South Carolina Electric & Gas Co. and state-owned utility Santee Cooper spent more than $9 billion before abandoning construction on the reactors at the V.C. Summer Nuclear Station near Columbia last year. State and federal authorities are probing the failure, and irate customers and shareholders have filed lawsuits.

“We’re just at the end of the beginning,” said Lynn Teague, vice president of the League of Women Voters in South Carolina who has made protecting ratepayers her goal since noticing things weren’t going right for the projects three years ago.

Customers of SCE&G, a SCANA subsidiary, got a temporary 15 percent rate cut. But even the rate cut isn’t on bills yet. Four months of cuts are supposed to show up in August. SCE&G is asking a federal court to stop it, but a judge hasn’t taken up the request.

There is also a likely showdown ahead between Gov. Henry McMaster and the state Senate about whether the governor’s pick to run the board of state-owned Santee Cooper can start immediately without Senate approval. And there are ongoing criminal investigations of potential wrongdoing.

The complexity in unraveling the mess is in part because the two different utilities involved. SCE&G is privately owned with shareholders able to shoulder the loss . Dominion Energy in Virginia appears to be working toward a merger with SCE&G that is awaiting approval.

Santee Cooper is owned by the state and its holdings include land and lakes as well as the power grid. The utility the chief provider for power for the tinier co-ops that serve some of the most remote areas of South Carolina. The utility’s debt — which includes more than just the billions poured into the failed nuclear reactors — is around $8 billion or roughly equal to the annual state budget.

“We got out the paddles and kept the patient from dying.

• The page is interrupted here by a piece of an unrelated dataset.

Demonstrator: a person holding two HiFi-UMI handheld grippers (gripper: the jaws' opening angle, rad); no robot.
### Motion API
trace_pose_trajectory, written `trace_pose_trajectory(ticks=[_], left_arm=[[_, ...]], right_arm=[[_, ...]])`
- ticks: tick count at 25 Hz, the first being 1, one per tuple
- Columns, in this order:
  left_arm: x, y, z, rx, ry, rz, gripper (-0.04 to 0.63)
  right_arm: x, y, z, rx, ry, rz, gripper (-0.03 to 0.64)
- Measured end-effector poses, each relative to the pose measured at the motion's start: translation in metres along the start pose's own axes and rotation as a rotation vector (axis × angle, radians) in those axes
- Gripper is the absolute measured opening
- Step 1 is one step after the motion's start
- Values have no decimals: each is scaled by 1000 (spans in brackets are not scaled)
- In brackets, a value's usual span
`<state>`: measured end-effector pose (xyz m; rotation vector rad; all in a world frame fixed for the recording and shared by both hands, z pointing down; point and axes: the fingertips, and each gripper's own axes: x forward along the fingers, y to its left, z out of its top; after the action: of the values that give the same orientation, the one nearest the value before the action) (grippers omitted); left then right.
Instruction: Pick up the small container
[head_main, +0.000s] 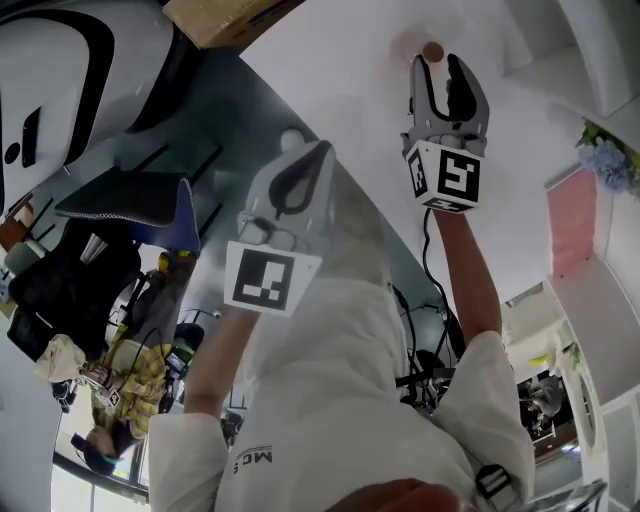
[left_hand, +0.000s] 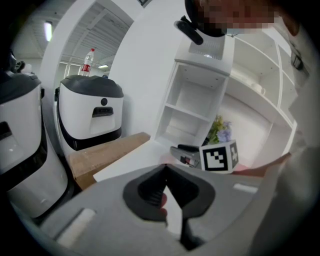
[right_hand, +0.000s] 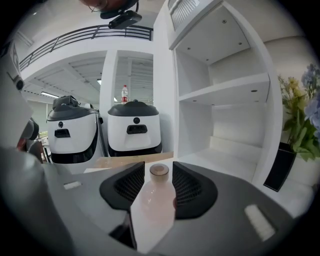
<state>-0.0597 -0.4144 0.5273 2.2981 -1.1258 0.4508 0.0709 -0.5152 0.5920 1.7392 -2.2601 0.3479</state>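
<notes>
The small container (right_hand: 156, 200), a pale pink bottle with a tan cap (right_hand: 159, 170), stands on the white table (head_main: 340, 90). In the head view only its cap (head_main: 432, 50) and a little pink show at the far side. My right gripper (head_main: 436, 60) reaches out to it, and in the right gripper view the right gripper (right_hand: 159, 167) is open, its dark pads either side of the bottle's neck with small gaps. My left gripper (head_main: 318, 150) hovers nearer to me and to the left. Its jaws meet at the tip in the left gripper view (left_hand: 165, 167), with nothing in them.
A white shelf unit (right_hand: 225, 90) rises just right of the container, and a black pot of flowers (right_hand: 300, 115) stands beside it. A cardboard box (head_main: 225, 18) lies at the table's far left edge. White and black machines (right_hand: 134, 125) stand beyond the table.
</notes>
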Motion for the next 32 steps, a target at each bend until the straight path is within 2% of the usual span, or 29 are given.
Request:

We did CPR,” Climer said of the past year in the Legislature. “Now we need to nurse him back to health.”

But experts predict whether Santee Cooper is sold or not, rates are going up for its customers. The average Santee Cooper customer pays $130 a month, while SCE&G customers pay some of the highest rates in the nation at $163 a month, based on power usage statstics.

“They had three to four billion of state assets and they go up there and they put money in the hole and now, of course, they’re not going to go under because they have a captive audience,” Condon told lawmakers considering his appointment in April. “But is that fair to all concerned? I think not.”